BpfR(Input: ITimeSeries;
Period: IMsPeriod;
Lag: Integer;
Low: Integer;
High: Integer;
[Output: MsBPFOutputType = 0]): Variant;
BpfR(Input: Prognoz.Platform.Interop.Ms.ITimeSeries;
Period: Prognoz.Platform.Interop.Ms.IMsPeriod;
Lag: Integer;
Low: Integer;
High: Integer;
Output: Prognoz.Platform.Interop.Ms.MsBPFOutputType;
Context: Prognoz.Platform.Interop.Fore.ForeRuntimeContext): object;
Input. Input variable.
Period. Period, at which the method is calculated. If the parameter is set to Null, the method is calculated at the entire time period.
Lag. Lead/lag.
Low. Low value of cycle period.
High. High value of cycle period.
Output. Output component.
Context. Context. The parameter is used only in Fore.NET.
The BpfR method models variable values using the Baxter-King filter with the R package.
Integration with R must be set up in the repository to use this method. For details about integration setup see the How to Set Up Integration with R? section.
Values for lead/lag and cycle period limits are set depending on the calendar frequency of the input variable. Basic values:
| Frequency | Lead/lag | Low limit | High limit |
| Annual | 3 | 2 | 8 |
| Semi-annual | 6 | 3 | 16 |
| Quarterly | 12 | 6 | 32 |
| Monthly | 36 | 18 | 96 |
| Weekly | 156 | 78 | 416 |
| 5-days | 783 | 391,5 | 2088 |
| 7-days | 1095 | 547,5 | 2920 |
Executing the example requires that the repository contains a modeling container with the MS identifier. A model with the MODEL_D identifier calculated by the method of determinate equation and containing at least one input variable must be available in this container. The model must be based on annual frequency.
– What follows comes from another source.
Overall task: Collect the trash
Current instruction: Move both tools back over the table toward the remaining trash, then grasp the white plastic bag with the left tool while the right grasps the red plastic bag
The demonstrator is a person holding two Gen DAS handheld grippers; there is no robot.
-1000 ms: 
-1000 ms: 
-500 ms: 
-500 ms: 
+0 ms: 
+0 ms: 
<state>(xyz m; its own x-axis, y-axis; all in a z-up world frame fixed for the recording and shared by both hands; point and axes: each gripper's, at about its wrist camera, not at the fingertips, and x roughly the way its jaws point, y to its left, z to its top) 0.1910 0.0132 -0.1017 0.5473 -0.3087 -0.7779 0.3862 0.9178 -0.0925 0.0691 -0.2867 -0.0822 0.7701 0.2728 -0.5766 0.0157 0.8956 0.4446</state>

Integration with R must be set up in the repository. For details about integration setup see the How to Set Up Integration with R? section.
Add links to the Metabase, Ms system assemblies.
Sub UserBpfR;
Var
Mb: IMetabase;
ModelSpace, ModelObj: IMetabaseObject;
Transf: IMsFormulaTransform;
Formula: IMsFormula;
Model: IMsModel;
Determ: IMsDeterministicTransform;
TransVar: IMsFormulaTransformVariable;
Slice: IMsFormulaTransformSlice;
TermInfo: IMsFormulaTermInfo;
Expr: IExpression;
Begin
// Get repository
Mb := MetabaseClass.Active;
// Get modeling container
ModelSpace := Mb.ItemById("MS").Bind;
// Get model
ModelObj := Mb.ItemByIdNamespace("MODEL_D", ModelSpace.Key).Edit;
Model := ModelObj As IMsModel;
// Get model calculation parameters
Transf := Model.Transform;
Formula := Transf.FormulaItem(0);
Determ := Formula.Method As IMsDeterministicTransform;
// Get the first input variable
TransVar := Transf.Inputs.Item(0);
Slice := TransVar.Slices.Item(0);
TermInfo := Transf.CreateTermInfo;
TermInfo.Slice := Slice;
// Set mode of passing variable into calculation
TermInfo.Type := MsFormulaTermType.Pointwise;
// Get model calculation expression
Expr := Determ.Expression;
Expr.References := "Ms";
// Set model calculation expression
Expr.AsString := "BpfR(" + TermInfo.TermInnerText +", SetPeriod(" +
"""" + "01.01.2000" + """" + "," + """" + "01.01.2015" + """" +
"), 3, 2, 8,MsBPFOutputType.NonCyclicalSeries)";
// Check if the expression is correct
If Expr.Valid
// If the expression is set correctly, save the model
Then ModelObj.Save;
// If the expression is incorrect, display a message to the console window
Else Debug.WriteLine("Model is not saved: error in the formula");
End If;
End Sub UserBpfR;
After executing the example the model calculates values on the basis of the first input variable by the Baxter-King filter. The non-cyclical series of input variable will be loaded to the output variable. R package will be used in calculations.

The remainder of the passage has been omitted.